When you have two revenue streams firing on all cylinders, it’s like financial harmony. Your day job takes care of your bills, and your side business allows you to put money towards your future, whether you’re saving for retirement or to splurge on something wonderful. However, with ups come downs, and sometimes, they’re more than you can handle. As a result, knowing what to do when your side business begins causing issues for you is extremely important.
How Do I Juggle My Responsibilities?
When your side business is struggling, it’s important to try and keep your multi-tasking skills on point. Yes, your side business will require more and more of your time. However, chances are that if things aren’t going well, your main job is probably going to be your main source of income at this point. As a result, it’s that much more important that you are able to keep your production up there while you are putting out fires with your side business. A good idea when things start to get to much is to start committing them to paper (or word processor, depending on your tastes). Business issues mean stress, and stress means that it is that much harder to try and focus on the various tasks at hand. By creating a master chart or list of your responsibilities, it will be that much easier when the time comes for you to try and recall that one thing you forgot to do.
Is My Business Going Down?
Part of running a business is working through the rough patches and coming up with strategies to minimize the chance of them happening again. However, sometimes this doesn’t work out the way you planned. Here are some indicators that your business isn’t just going through a rough patch, but may be headed towards its end:
- You haven’t spoken to new customers or clients in a long period of time (like a month).
- Your business isn’t generating any sort of attention or discussion, positive or negative.
- You have a history of being unable to pay bills on time.
- Employees are beginning to turn over rapidly, if you use any.
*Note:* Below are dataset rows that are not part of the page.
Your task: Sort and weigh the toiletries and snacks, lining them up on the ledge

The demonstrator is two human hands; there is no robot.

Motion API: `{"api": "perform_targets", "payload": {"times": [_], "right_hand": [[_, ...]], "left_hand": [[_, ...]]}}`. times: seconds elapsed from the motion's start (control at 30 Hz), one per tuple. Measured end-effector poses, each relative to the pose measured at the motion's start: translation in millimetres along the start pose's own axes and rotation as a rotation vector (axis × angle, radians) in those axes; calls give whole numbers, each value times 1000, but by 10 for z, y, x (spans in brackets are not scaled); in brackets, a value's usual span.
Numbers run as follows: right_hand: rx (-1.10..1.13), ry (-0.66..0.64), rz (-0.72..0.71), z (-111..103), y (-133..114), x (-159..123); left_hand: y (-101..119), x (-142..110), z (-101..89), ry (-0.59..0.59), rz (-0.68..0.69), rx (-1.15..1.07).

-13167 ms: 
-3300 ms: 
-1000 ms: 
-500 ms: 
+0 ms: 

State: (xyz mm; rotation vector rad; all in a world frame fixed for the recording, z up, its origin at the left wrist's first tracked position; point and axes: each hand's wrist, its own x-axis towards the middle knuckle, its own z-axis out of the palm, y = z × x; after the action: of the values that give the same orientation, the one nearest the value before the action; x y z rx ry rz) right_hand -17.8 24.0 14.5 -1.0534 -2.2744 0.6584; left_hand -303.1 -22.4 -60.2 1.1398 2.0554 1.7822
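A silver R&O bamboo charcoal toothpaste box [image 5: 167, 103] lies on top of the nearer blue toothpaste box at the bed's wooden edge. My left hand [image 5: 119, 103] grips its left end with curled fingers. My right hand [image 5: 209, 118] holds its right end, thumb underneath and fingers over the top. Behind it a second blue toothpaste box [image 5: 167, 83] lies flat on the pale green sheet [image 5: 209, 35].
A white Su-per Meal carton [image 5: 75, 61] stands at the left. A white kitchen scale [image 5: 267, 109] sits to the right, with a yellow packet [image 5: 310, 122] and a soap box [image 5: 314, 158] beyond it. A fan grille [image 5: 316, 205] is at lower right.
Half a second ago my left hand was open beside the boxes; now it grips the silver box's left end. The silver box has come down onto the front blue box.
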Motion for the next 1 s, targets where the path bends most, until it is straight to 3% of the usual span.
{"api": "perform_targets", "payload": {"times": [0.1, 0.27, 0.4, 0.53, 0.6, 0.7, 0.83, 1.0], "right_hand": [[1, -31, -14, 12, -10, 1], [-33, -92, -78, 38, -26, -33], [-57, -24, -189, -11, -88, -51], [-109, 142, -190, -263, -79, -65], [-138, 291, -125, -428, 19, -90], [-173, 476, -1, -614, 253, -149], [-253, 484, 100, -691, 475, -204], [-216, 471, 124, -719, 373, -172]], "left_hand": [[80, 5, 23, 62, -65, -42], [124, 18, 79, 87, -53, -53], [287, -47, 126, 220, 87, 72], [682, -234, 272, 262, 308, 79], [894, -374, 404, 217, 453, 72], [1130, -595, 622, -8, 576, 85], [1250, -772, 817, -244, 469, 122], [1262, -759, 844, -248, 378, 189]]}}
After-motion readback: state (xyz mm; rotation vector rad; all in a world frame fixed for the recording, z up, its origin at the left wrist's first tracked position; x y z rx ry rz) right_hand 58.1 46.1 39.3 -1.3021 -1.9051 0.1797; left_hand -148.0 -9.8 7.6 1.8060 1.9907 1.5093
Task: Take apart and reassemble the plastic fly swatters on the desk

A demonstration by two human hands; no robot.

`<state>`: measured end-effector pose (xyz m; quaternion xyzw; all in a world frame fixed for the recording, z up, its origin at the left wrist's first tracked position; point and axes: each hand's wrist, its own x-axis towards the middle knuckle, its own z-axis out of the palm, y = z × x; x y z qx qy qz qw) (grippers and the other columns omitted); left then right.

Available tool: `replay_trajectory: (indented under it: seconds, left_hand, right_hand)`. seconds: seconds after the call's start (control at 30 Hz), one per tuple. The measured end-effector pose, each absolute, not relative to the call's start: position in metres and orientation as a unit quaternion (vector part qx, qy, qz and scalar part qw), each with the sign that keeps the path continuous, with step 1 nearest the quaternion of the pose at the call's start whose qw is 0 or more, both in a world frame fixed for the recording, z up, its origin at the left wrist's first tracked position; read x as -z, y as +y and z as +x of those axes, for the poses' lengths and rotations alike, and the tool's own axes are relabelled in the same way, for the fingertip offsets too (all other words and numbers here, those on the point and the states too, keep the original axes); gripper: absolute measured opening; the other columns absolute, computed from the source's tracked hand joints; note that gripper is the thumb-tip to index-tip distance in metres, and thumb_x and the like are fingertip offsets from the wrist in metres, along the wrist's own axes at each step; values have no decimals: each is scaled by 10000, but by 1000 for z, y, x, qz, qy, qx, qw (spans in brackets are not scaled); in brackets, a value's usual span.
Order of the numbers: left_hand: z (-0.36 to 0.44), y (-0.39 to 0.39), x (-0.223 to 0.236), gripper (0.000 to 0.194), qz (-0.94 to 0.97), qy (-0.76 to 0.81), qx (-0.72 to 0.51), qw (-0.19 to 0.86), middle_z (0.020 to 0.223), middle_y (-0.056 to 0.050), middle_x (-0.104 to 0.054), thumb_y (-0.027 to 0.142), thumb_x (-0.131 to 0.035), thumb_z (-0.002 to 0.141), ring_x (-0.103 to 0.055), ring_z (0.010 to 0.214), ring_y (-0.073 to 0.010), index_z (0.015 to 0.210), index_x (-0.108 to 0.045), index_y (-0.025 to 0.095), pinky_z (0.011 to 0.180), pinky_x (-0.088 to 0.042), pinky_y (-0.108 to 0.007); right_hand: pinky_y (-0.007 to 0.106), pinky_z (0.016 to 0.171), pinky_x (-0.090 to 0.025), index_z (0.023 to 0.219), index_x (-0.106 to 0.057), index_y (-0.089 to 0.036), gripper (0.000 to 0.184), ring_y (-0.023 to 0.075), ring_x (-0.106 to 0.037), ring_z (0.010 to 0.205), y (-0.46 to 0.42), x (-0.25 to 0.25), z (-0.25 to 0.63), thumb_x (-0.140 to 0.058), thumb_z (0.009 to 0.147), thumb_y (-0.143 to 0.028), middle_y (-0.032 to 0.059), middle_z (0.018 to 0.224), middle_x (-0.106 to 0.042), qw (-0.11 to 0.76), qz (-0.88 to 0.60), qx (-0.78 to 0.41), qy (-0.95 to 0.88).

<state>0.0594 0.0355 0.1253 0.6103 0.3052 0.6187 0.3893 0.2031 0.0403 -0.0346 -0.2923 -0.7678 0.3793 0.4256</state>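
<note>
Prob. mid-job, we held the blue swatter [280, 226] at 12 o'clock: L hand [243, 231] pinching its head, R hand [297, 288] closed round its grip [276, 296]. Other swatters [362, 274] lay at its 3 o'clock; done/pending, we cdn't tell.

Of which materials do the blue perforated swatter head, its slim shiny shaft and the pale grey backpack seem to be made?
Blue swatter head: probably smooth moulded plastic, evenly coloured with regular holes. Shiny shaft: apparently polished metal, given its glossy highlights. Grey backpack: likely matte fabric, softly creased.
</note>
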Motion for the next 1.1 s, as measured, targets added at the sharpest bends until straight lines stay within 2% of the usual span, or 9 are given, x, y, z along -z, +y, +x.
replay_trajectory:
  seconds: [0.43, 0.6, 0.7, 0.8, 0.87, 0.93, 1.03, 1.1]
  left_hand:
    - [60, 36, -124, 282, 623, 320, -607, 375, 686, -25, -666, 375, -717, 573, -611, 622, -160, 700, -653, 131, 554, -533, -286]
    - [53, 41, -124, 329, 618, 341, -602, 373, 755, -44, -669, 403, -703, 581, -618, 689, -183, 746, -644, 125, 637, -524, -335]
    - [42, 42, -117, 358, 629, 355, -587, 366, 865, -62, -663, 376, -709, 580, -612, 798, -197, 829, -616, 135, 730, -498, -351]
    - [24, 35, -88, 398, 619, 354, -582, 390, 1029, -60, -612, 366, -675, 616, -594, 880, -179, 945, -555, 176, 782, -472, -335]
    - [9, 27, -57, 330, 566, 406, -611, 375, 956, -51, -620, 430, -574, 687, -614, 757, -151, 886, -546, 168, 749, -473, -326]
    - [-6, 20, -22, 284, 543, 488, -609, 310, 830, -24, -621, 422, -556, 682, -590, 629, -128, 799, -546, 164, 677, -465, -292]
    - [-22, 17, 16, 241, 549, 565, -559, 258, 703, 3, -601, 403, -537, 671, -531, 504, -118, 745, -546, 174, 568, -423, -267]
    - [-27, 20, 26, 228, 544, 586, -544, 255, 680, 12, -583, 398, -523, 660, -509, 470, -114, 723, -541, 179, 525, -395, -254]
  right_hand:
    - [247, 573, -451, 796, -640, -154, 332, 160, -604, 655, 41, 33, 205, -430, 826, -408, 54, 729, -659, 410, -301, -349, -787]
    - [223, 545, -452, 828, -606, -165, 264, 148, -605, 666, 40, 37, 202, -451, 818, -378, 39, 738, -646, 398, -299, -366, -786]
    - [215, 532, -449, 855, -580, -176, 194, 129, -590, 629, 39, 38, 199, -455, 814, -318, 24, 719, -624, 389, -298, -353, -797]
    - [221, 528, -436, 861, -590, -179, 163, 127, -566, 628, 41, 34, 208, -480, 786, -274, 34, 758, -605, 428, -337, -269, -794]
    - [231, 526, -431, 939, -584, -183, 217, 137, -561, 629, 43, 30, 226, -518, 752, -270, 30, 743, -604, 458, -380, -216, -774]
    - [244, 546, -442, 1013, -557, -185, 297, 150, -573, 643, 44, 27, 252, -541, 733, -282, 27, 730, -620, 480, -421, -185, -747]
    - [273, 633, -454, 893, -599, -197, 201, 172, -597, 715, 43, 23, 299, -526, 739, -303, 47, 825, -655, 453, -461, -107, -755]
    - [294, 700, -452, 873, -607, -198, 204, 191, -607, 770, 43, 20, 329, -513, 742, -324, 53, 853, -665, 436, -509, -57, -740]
- By the same token, frequent shuffling of duties to different employees.
- There are no competitors in the market. This may seem like a good sign at first, but it may be that there is no market left for what you offer.
- Your growth has happened too fast, and you can’t keep track of every facet of your business.
Any one of these things may be something you are able to overcome and work through. However, when you start seeing multiple items on this list, your business may be on borrowed time.
What Can I Do?
When the time comes and your business is coming to an end, you may want to stop pouring time and energy into fighting the tide and try to think about an exit strategy. Depending on the size of your side business, this may mean declaring bankruptcy. Chapter 7 bankruptcy is the most common item here, used by those who don’t have a lot of property or other assets. When this takes place, a trustee is appointed by a bankruptcy court to take possession of the assets of the business and distribute them among the creditors. Following this distribution process and payment for the trustee, the business receives a discharge, releasing the owner from an obligation to their debts.
The bankruptcy process can be a long one as you go through the legal process, and just like a failing business, it can be stressful. Don’t ignore the emotional toll. According to The Law Offices of David M. Offen, “You might feel surprised and even overwhelmed by the depth of your feelings when you decide to file for bankruptcy. Some people sink into anxiety and worry, while others try their best to put their emotions aside. This is not necessary.
Instead, honor your feelings by allowing them to flow through you. Notice and accept that you are doing the best for yourself and your family. Reading, relaxing and meditation are just a few common ways to calm your mind without repressing your feelings.”
The American Dream is intertwined with entrepreneurship, but what often gets left off the table is the fact that it is very likely to fail as well.